The People’s Bank of China will remain accommodative in 2022, stating, at the Politburo: the macroeconomic policies will be stable in 2022. Proactive fiscal policy will be more targeted and sustainable, with prudent monetary policy flexible and appropriate, and liquidity ample. Policymakers will implement strategies to expand domestic demand, as well as expand effective investment and promote continued recovery in consumption. The competitiveness across the manufacturing sector will remain supported, and there will be more targeted lending to businesses. Homebuyers' housing demands will be reasonably met, and healthy development of the property sector will be promoted. And the government will keep economic growth running at a reasonable pace in 2022.
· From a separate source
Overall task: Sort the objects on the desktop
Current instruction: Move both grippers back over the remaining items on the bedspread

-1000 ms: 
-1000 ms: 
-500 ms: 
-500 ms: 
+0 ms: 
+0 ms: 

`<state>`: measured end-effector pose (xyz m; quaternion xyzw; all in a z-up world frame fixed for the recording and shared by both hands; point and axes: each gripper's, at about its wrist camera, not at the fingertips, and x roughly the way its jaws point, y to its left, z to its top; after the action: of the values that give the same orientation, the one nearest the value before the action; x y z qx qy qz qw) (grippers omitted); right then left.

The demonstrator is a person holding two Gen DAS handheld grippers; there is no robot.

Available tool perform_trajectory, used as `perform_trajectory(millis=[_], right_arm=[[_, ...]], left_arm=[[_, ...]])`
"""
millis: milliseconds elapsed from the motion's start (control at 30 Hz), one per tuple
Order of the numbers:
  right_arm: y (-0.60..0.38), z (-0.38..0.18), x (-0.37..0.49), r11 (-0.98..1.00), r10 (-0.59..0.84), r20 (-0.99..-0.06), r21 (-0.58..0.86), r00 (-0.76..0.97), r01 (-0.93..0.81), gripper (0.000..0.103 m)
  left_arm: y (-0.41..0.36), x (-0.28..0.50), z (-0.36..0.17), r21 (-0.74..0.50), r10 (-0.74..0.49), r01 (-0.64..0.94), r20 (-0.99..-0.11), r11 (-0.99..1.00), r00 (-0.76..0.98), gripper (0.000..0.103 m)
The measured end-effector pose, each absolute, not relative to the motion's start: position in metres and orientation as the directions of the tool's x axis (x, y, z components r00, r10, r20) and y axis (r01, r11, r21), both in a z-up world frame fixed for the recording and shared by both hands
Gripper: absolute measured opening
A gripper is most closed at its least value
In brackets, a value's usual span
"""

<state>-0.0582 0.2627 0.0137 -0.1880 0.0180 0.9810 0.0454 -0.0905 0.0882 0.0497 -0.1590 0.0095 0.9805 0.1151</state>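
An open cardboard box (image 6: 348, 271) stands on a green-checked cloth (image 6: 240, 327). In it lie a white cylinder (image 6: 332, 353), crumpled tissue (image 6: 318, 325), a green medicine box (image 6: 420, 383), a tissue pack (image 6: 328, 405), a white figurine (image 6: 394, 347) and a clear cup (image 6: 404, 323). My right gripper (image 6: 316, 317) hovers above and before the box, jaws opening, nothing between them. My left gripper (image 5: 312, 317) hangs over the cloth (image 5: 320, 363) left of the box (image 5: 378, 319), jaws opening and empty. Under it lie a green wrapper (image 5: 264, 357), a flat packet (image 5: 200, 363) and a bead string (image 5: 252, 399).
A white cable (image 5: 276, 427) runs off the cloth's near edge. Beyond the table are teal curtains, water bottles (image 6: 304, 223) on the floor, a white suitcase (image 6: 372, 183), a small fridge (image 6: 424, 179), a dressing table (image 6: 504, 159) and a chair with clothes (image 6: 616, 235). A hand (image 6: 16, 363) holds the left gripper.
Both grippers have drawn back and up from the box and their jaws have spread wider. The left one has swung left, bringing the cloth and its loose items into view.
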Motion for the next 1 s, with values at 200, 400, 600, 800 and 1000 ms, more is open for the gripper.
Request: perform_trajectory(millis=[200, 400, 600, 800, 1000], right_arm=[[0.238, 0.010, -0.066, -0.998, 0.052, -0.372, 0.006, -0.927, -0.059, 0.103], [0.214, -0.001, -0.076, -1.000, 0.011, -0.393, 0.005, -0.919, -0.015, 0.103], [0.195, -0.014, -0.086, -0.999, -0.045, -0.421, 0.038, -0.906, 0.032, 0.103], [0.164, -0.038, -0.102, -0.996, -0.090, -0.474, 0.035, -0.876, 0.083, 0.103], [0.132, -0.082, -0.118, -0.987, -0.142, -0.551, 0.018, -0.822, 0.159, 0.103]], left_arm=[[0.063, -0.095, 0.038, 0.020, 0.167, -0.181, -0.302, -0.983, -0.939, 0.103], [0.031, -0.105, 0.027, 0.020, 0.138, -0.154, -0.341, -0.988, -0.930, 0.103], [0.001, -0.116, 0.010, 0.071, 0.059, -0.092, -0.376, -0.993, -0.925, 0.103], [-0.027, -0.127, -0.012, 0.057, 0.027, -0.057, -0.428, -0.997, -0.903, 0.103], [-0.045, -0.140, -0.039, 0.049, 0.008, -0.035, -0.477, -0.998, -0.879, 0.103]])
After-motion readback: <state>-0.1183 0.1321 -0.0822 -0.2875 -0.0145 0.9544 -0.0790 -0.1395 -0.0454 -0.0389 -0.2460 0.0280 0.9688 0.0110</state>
Clearly, economic stability is of great priority to Chinese policymakers, evidenced by the 0.5% RRR cut announced earlier this week. Effective on the 15th December, the cut will release ~188bn worth of liquidity and the average RRR for banks will stand at 8.4%. We do not view the above policy announcements as a fundamental shift to policy, rather a more targeted use of the nation's wealth of firepower to cope with any downward pressure on economic growth. Premier Li Keqiang noted on Monday that China has room for a variety of monetary policy tools, including further RRR cuts. We also had the FX reserves come in at substantial USD 3.22tn for November, up from October’s reading.
Meanwhile, China and Hong Kong’s push to internationalise the renminbi will drive reform and promote further opening up of the nation’s financial markets. The offshore renminbi remains supported, and is one of the best performing currencies against the dollar so far this year, having gained over 5% on a total return basis. The ~2.4% carry against the USD remains supportive to the Renminbi Bond Fund’s performance.